Word for word, repeat the data; no picture should appear in the result.

= Beginning of Section =

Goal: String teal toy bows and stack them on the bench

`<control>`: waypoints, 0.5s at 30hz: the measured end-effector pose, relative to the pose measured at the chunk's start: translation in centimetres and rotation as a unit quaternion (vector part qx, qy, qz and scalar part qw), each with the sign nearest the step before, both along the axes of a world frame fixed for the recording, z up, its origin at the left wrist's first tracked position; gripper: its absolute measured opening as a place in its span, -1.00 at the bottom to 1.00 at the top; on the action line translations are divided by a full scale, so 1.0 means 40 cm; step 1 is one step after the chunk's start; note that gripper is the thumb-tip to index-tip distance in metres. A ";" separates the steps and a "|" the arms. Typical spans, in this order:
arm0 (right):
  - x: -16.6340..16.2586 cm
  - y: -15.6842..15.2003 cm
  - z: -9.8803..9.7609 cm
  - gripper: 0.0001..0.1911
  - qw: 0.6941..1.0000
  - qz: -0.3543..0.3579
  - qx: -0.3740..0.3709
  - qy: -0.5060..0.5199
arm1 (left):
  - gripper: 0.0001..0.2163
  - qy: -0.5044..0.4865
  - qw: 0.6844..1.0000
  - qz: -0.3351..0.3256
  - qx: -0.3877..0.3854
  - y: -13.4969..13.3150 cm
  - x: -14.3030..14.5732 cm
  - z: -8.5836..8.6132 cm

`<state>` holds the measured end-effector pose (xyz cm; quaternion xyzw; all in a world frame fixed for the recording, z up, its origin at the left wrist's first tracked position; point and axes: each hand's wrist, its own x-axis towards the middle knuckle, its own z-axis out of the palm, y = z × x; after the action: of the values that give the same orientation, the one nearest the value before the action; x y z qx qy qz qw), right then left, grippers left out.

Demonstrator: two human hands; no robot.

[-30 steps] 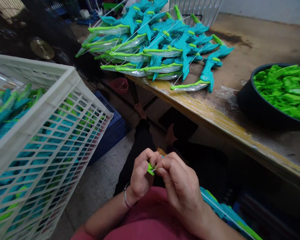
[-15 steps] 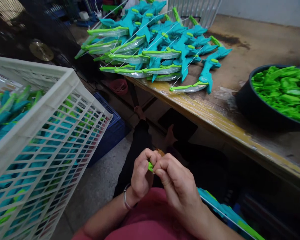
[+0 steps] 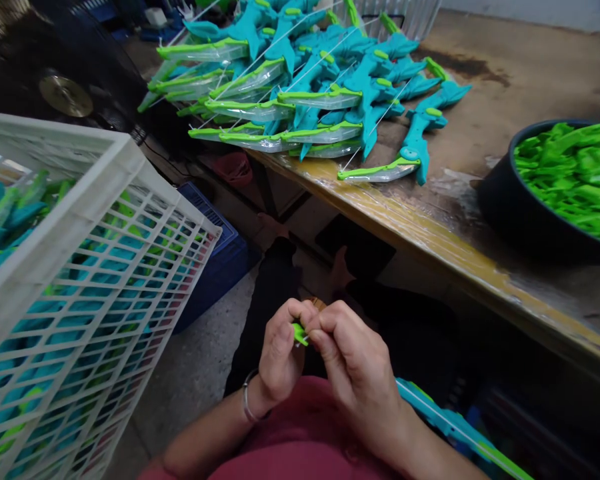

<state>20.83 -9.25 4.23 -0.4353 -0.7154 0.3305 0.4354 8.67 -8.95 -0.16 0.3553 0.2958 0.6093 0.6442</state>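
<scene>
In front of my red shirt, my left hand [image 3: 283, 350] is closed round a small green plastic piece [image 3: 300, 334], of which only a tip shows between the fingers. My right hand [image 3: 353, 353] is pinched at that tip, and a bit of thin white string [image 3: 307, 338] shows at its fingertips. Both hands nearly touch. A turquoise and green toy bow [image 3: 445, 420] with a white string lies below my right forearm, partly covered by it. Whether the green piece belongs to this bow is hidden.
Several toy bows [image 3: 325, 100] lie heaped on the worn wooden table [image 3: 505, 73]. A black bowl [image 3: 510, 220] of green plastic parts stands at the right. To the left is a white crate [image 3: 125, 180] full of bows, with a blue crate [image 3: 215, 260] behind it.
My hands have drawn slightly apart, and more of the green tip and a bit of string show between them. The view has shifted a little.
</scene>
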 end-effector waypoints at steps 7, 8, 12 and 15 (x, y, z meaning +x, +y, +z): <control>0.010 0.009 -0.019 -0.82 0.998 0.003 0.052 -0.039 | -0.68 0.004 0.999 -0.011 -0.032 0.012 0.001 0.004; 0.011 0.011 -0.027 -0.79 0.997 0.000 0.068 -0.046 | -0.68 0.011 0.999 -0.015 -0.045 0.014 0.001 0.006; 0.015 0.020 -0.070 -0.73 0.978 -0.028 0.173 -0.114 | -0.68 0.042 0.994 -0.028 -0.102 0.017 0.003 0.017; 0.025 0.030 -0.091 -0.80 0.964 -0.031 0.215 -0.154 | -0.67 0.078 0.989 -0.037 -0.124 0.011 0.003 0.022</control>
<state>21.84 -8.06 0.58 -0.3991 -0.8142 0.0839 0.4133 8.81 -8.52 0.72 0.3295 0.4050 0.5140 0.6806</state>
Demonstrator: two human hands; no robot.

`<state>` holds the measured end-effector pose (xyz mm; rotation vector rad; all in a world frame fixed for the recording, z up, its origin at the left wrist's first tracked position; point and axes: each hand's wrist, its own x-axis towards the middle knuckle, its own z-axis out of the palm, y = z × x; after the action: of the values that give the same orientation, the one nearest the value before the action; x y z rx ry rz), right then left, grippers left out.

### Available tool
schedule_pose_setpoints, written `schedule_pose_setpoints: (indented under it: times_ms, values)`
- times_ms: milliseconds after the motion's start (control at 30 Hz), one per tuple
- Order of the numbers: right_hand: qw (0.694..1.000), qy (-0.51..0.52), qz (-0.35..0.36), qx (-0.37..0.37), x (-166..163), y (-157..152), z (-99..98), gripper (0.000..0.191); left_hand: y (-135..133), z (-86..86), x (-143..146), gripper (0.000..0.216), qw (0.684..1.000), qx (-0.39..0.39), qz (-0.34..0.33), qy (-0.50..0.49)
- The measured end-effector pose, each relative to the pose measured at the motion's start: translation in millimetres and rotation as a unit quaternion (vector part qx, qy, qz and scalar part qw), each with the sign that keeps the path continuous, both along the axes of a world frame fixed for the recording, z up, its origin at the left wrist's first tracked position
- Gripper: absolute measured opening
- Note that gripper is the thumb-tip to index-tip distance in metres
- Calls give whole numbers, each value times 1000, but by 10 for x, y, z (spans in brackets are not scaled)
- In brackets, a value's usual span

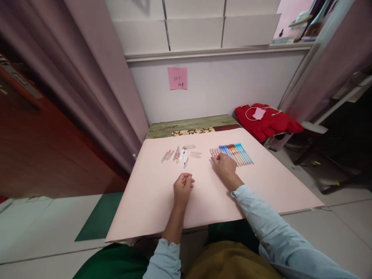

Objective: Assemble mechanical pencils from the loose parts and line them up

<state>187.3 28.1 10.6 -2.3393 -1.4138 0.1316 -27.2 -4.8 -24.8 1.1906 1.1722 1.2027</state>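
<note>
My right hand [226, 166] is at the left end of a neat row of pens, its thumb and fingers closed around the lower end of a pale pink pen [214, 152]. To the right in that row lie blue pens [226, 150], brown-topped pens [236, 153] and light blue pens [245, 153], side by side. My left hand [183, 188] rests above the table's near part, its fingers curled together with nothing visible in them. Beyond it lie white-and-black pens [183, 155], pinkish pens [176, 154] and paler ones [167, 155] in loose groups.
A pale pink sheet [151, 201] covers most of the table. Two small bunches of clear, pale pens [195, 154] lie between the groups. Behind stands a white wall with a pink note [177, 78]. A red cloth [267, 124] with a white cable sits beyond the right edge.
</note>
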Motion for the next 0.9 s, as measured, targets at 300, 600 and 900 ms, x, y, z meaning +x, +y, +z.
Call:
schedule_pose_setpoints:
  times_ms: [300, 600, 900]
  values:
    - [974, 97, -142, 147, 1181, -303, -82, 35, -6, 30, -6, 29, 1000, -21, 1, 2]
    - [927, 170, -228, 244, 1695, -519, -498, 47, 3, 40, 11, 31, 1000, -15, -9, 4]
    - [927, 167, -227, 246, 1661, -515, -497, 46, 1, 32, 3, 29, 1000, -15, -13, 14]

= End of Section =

SOLUTION BELOW:
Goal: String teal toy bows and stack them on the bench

`<control>`: waypoints, 0.5s at 30hz: the measured end-effector pose, relative to the pose measured at the chunk's start: translation in centimetres and rotation as a unit quaternion (vector part qx, qy, qz and scalar part qw), each with the sign nearest the step before, both along the axes of a world frame fixed for the recording, z up, its origin at the left wrist's first tracked position; gripper: its absolute measured opening as a place in its span, -1.00 at the bottom to 1.00 at the top; on the action line translations are divided by a full scale, so 1.0 means 40 cm; step 1 is one step after the chunk's start; note that gripper is the thumb-tip to index-tip distance in metres. A ";" separates the steps and a "|" the arms. Typical spans, in this order:
arm0 (right):
  - x: -16.6340..16.2586 cm
  - y: -15.6842..15.2003 cm
  - z: -9.8803..9.7609 cm
  - gripper: 0.0001..0.1911
  - qw: 0.6941..1.0000
  - qz: -0.3543..0.3579
  - qx: -0.3740..0.3709
  - qy: -0.5060..0.5199
arm1 (left):
  - gripper: 0.0001..0.2163
  - qy: -0.5044..0.4865
  - qw: 0.6844..1.0000
  - qz: -0.3351..0.3256
  - qx: -0.3877..0.3854
  - y: -13.4969..13.3150 cm
  - x: -14.3030..14.5732 cm
  - z: -8.5836..8.6132 cm

`<state>` holds the measured end-effector pose (xyz cm; quaternion xyzw; all in a world frame fixed for the recording, z up, its origin at the left wrist's first tracked position; point and axes: each hand's wrist, its own x-axis towards the middle knuckle, its own z-axis out of the palm, y = z × x; after the action: of the values that give the same orientation, the one nearest the value before the action; x y z qx qy qz qw), right then left, grippers left out.

Demonstrator: two human hands; no robot.

[-30 steps] 
[-15 steps] 
[+0 steps] 

<state>20.83 -9.25 4.23 -0.4353 -0.7154 0.3305 0.4354 8.67 -8.95 -0.16 0.3553 0.2958 0.6093 0.6442</state>
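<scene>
In front of my red shirt, my left hand [image 3: 283, 350] is closed round a small green plastic piece [image 3: 300, 334], of which only a tip shows between the fingers. My right hand [image 3: 353, 353] is pinched at that tip, and a bit of thin white string [image 3: 307, 338] shows at its fingertips. Both hands nearly touch. A turquoise and green toy bow [image 3: 445, 420] with a white string lies below my right forearm, partly covered by it. Whether the green piece belongs to this bow is hidden.
Several toy bows [image 3: 325, 100] lie heaped on the worn wooden table [image 3: 505, 73]. A black bowl [image 3: 510, 220] of green plastic parts stands at the right. To the left is a white crate [image 3: 125, 180] full of bows, with a blue crate [image 3: 215, 260] behind it.
My hands have drawn slightly apart, and more of the green tip and a bit of string show between them. The view has shifted a little.
</scene>
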 end-effector waypoints at steps 7, 8, 12 and 15 (x, y, z meaning +x, +y, +z): <control>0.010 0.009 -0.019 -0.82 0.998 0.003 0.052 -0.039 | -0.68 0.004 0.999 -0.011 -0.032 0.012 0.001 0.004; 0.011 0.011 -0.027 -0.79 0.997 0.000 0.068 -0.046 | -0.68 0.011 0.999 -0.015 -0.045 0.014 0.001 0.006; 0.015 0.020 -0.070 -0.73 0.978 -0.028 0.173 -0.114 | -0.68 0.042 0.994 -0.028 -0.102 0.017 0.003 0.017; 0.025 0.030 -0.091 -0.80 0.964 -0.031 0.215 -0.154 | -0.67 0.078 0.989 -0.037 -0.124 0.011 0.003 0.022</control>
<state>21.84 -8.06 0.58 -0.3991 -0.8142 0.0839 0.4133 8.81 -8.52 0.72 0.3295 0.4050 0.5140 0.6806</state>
Demonstrator: two human hands; no robot.

`<state>` holds the measured end-effector pose (xyz mm; rotation vector rad; all in a world frame fixed for the recording, z up, its origin at the left wrist's first tracked position; point and axes: each hand's wrist, its own x-axis towards the middle knuckle, its own z-axis out of the palm, y = z × x; after the action: of the values that give the same orientation, the one nearest the value before the action; x y z rx ry rz), right then left, grippers left out.

### Available tool
schedule_pose_setpoints, written `schedule_pose_setpoints: (indented under it: times_ms, values)`
- times_ms: milliseconds after the motion's start (control at 30 Hz), one per tuple
- Order of the numbers: right_hand: qw (0.694..1.000), qy (-0.51..0.52), qz (-0.35..0.36), qx (-0.37..0.37), x (-166..163), y (-157..152), z (-99..98), gripper (0.000..0.191); left_hand: y (-135..133), z (-86..86), x (-143..146), gripper (0.000..0.216), qw (0.684..1.000), qx (-0.39..0.39), qz (-0.34..0.33), qy (-0.50..0.49)
- The measured end-effector pose, each relative to the pose measured at the motion's start: translation in millimetres and rotation as a unit quaternion (vector part qx, qy, qz and scalar part qw), each with the sign that keeps the path continuous, both along the axes of a world frame fixed for the recording, z up, its origin at the left wrist's first tracked position
- Gripper: absolute measured opening
- Note that gripper is the thumb-tip to index-tip distance in metres
- Calls give whole numbers, each value times 1000, but by 10 for x, y, z (spans in brackets are not scaled)
- In brackets, a value's usual span


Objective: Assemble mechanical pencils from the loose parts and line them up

<state>187.3 28.1 10.6 -2.3393 -1.4138 0.1316 -27.2 -4.8 -24.8 1.1906 1.1722 1.2027</state>
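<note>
My right hand [226, 166] is at the left end of a neat row of pens, its thumb and fingers closed around the lower end of a pale pink pen [214, 152]. To the right in that row lie blue pens [226, 150], brown-topped pens [236, 153] and light blue pens [245, 153], side by side. My left hand [183, 188] rests above the table's near part, its fingers curled together with nothing visible in them. Beyond it lie white-and-black pens [183, 155], pinkish pens [176, 154] and paler ones [167, 155] in loose groups.
A pale pink sheet [151, 201] covers most of the table. Two small bunches of clear, pale pens [195, 154] lie between the groups. Behind stands a white wall with a pink note [177, 78]. A red cloth [267, 124] with a white cable sits beyond the right edge.
</note>
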Motion for the next 0.9 s, as measured, targets at 300, 600 and 900 ms, x, y, z meaning +x, +y, +z.
Call:
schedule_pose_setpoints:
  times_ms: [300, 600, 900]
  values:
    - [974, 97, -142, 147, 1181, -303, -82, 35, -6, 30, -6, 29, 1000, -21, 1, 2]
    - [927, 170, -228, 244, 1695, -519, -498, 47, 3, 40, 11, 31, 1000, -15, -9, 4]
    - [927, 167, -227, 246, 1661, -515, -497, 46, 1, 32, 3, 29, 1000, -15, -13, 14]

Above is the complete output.